Stablecoin telah didukung kuat oleh Presiden Amerika Serikat (AS) Donald Trump dan minat telah tumbuh secara global, tetapi beberapa pembuat kebijakan telah menyatakan kekhawatirna kalau stablecoin dapat memfasilitasi aliran dana di luar sistem perbankan yang diatur.

Startup Jepang JPYC mulai menerbitkan stablecoin yang dipatok ke yen pada Oktober tahun lalu sebagai tanda perubahan kecil tetapi stabil di negara di mana uang tunai dan kartu kredit tetap menjadi alat pembayaran yang dominan.

Dalam proposal bulan ini, partai yang berkuasa juga menyerukan untuk mempromosikan penggunaan stablecoin berbasis yen untuk penyelesaian transaksi di Asia.

Disclaimer: Setiap keputusan investasi ada di tangan pembaca. Pelajari dan analisis sebelum membeli dan menjual Kripto. Liputan6.com tidak bertanggung jawab atas keuntungan dan kerugian yang timbul dari keputusan investasi.

Visa Uji Coba Stablecoin SBC untuk Sistem Pembayaran Blockchain

Sebelumnya, Visa mulai menguji penggunaan stablecoin dalam proses penyelesaian transaksi atau settlement melalui token SBC di jaringan privat Canton Network. Langkah ini menunjukkan semakin besarnya minat lembaga keuangan global terhadap teknologi blockchain yang dirancang khusus untuk kebutuhan institusi.

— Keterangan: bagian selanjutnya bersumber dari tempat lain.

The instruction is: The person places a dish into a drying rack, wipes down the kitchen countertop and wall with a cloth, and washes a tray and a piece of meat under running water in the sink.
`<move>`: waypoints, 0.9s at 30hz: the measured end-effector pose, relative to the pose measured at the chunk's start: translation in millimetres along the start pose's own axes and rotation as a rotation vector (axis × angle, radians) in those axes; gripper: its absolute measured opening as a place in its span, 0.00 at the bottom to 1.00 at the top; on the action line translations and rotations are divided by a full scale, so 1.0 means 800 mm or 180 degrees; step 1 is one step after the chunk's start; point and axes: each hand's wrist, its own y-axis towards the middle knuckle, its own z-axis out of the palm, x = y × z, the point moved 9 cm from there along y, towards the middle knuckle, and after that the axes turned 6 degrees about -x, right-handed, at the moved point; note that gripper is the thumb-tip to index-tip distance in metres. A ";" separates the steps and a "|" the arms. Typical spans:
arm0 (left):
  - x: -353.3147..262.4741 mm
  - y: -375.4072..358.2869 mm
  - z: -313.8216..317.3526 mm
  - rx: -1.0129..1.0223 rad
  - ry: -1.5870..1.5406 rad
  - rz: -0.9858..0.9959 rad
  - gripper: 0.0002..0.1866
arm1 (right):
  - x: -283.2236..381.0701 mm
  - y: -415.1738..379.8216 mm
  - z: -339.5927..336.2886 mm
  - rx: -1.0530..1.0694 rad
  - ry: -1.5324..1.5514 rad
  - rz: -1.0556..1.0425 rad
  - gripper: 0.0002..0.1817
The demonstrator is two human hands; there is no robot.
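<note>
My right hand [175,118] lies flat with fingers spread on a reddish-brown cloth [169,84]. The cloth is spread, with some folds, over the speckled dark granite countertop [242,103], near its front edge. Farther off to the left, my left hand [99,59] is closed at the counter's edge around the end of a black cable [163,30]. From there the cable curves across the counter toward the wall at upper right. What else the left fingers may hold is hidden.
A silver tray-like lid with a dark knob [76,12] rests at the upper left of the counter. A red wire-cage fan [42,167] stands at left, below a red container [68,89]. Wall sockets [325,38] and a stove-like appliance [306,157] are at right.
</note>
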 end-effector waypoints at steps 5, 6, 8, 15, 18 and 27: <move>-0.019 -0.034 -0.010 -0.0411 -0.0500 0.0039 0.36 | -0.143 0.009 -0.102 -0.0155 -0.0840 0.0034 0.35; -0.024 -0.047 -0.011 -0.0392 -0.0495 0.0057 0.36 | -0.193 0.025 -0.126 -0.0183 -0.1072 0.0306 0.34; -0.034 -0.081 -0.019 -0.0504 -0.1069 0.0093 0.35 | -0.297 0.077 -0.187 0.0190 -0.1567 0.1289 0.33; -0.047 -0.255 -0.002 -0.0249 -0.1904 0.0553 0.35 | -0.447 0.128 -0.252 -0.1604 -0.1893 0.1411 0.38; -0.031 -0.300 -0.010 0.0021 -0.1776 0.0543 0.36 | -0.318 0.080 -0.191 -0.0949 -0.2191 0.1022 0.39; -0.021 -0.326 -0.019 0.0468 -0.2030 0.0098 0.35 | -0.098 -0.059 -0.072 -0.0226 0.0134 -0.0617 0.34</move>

Dikutip dari CoinMarketCap, Minggu (7/6/2026), dalam uji coba tersebut, Visa menggunakan stablecoin SBC, yaitu dolar digital yang didukung cadangan aset dan diterbitkan oleh Brale. Stablecoin merupakan aset kripto yang nilainya dipatok pada aset tertentu, seperti dolar AS, sehingga memiliki volatilitas yang lebih rendah dibandingkan mata uang kripto lainnya.

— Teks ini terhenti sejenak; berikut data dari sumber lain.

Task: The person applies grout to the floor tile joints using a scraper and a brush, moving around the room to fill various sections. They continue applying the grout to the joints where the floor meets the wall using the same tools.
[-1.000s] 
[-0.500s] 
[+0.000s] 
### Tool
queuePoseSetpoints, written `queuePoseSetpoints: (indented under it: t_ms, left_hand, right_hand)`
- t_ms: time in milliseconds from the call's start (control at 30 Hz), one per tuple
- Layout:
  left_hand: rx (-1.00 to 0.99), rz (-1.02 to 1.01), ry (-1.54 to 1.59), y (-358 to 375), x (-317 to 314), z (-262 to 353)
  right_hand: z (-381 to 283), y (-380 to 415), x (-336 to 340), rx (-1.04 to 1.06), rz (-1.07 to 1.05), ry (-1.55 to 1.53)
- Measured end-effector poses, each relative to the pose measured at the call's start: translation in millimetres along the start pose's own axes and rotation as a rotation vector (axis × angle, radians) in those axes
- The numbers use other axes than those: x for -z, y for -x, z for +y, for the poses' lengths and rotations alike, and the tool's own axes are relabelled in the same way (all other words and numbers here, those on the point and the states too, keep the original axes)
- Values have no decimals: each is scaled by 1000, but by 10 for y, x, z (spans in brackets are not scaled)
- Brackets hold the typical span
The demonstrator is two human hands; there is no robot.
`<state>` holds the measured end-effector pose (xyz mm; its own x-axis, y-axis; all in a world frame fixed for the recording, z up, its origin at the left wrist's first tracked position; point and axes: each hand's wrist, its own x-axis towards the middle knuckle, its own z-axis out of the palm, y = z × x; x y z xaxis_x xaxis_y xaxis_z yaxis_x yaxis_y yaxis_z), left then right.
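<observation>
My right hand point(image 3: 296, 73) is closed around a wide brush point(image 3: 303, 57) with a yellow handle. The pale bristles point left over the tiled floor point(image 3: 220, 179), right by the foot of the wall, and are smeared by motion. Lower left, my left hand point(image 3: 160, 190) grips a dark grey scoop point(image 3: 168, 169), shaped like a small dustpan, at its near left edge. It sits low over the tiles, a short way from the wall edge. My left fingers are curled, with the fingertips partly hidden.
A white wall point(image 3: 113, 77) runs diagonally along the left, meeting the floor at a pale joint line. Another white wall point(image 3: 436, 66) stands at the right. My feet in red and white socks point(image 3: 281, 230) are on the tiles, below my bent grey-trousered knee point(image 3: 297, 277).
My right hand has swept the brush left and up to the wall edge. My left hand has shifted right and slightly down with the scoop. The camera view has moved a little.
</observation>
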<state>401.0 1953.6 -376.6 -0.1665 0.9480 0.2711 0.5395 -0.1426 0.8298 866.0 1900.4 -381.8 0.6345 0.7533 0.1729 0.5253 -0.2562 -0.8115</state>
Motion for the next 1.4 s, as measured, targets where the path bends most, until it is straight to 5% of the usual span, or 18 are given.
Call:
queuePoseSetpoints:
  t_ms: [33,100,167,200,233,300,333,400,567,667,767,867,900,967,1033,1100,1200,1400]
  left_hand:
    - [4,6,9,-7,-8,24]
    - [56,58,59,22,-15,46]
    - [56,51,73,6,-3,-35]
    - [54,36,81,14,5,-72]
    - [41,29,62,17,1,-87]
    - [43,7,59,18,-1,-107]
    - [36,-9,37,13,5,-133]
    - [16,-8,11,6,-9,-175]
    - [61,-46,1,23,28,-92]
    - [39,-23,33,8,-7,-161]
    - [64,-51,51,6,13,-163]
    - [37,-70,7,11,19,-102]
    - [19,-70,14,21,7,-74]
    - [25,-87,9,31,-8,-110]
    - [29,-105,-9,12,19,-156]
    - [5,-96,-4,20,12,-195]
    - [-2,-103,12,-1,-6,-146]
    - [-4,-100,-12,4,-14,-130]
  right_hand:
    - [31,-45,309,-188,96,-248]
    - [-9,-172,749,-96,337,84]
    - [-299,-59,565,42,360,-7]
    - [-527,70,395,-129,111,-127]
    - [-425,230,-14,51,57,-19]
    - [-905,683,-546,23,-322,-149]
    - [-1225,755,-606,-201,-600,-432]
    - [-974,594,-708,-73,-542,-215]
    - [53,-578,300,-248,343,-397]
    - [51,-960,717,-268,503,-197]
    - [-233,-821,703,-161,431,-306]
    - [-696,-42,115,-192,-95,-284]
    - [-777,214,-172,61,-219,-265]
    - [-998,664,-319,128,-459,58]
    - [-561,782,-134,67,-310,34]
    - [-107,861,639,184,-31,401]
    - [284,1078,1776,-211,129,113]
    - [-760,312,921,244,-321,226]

Dalam sistem keuangan, settlement merupakan tahap akhir dari sebuah transaksi, ketika dana atau nilai benar-benar berpindah dari satu pihak ke pihak lain. Melalui pengujian ini, Visa ingin mengetahui apakah dolar yang telah ditokenisasi dapat menggantikan atau melengkapi proses penyelesaian transaksi antarbank yang selama ini digunakan.

Langkah tersebut menjadi perkembangan nyata setelah sebelumnya Visa beberapa kali menyampaikan ketertarikannya terhadap infrastruktur mata uang digital. Berbeda dengan sekadar kajian atau konsep, kali ini perusahaan mulai melakukan pengujian langsung menggunakan stablecoin dan jaringan blockchain tertentu.

Eksperimen ini juga menjadi sinyal bahwa perusahaan pembayaran global mulai serius mengevaluasi peran aset digital dalam sistem keuangan modern.

Tawarkan Privasi Lebih Tinggi

Salah satu aspek penting dalam uji coba ini adalah penggunaan Canton Network versi privat. Berbeda dengan blockchain publik yang dapat diakses secara terbuka, Canton Network dirancang sebagai blockchain berizin atau permissioned blockchain yang ditujukan bagi institusi keuangan.

Sistem tersebut menawarkan tingkat privasi yang lebih tinggi serta fitur kepatuhan terhadap regulasi yang dibutuhkan oleh perusahaan besar. Bagi Visa, yang memproses miliaran transaksi setiap tahun dan harus memenuhi berbagai aturan pengawasan keuangan, lingkungan yang lebih terkontrol menjadi faktor penting.

Melalui jaringan privat, Visa dapat menguji berbagai skenario penyelesaian transaksi tanpa harus membuka data transaksi kepada publik. Pendekatan ini juga banyak dipilih oleh institusi keuangan lain yang mulai mengadopsi teknologi blockchain.

Keunggulan lain dari Canton Network adalah kemampuannya menyinkronkan transaksi di berbagai buku besar digital atau ledger yang berbeda. Fitur tersebut dinilai relevan dalam proses pembayaran yang melibatkan banyak pihak, seperti bank, perusahaan pemroses pembayaran, dan pedagang, yang masing-masing memiliki sistem pencatatan tersendiri.

Karena itu, kebutuhan akan privasi dalam transaksi berbasis blockchain kini menjadi perhatian utama bagi banyak institusi keuangan global.